(What to work on): Each line below from the one containing "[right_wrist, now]" through the one containing "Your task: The" should be output exactly as it stands, and no other line should appear.

(Data excerpt):
# # # # # # #

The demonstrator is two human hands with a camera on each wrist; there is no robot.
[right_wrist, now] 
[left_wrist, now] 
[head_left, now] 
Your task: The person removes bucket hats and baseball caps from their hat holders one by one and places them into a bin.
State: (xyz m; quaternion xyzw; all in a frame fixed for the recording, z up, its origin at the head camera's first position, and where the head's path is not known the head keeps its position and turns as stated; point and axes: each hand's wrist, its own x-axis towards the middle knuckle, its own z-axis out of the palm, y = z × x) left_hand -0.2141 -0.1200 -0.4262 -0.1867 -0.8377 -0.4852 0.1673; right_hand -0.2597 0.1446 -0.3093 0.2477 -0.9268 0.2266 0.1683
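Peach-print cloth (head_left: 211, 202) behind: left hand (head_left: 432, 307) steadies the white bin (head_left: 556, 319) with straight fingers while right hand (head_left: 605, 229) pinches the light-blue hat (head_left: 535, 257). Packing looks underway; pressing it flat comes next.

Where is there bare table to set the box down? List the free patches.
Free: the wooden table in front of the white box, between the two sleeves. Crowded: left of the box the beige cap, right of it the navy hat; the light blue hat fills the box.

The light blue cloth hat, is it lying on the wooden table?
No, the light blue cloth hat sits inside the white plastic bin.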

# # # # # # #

(Response to the task):
[right_wrist, now] 
[left_wrist, now] 
[head_left, now] 
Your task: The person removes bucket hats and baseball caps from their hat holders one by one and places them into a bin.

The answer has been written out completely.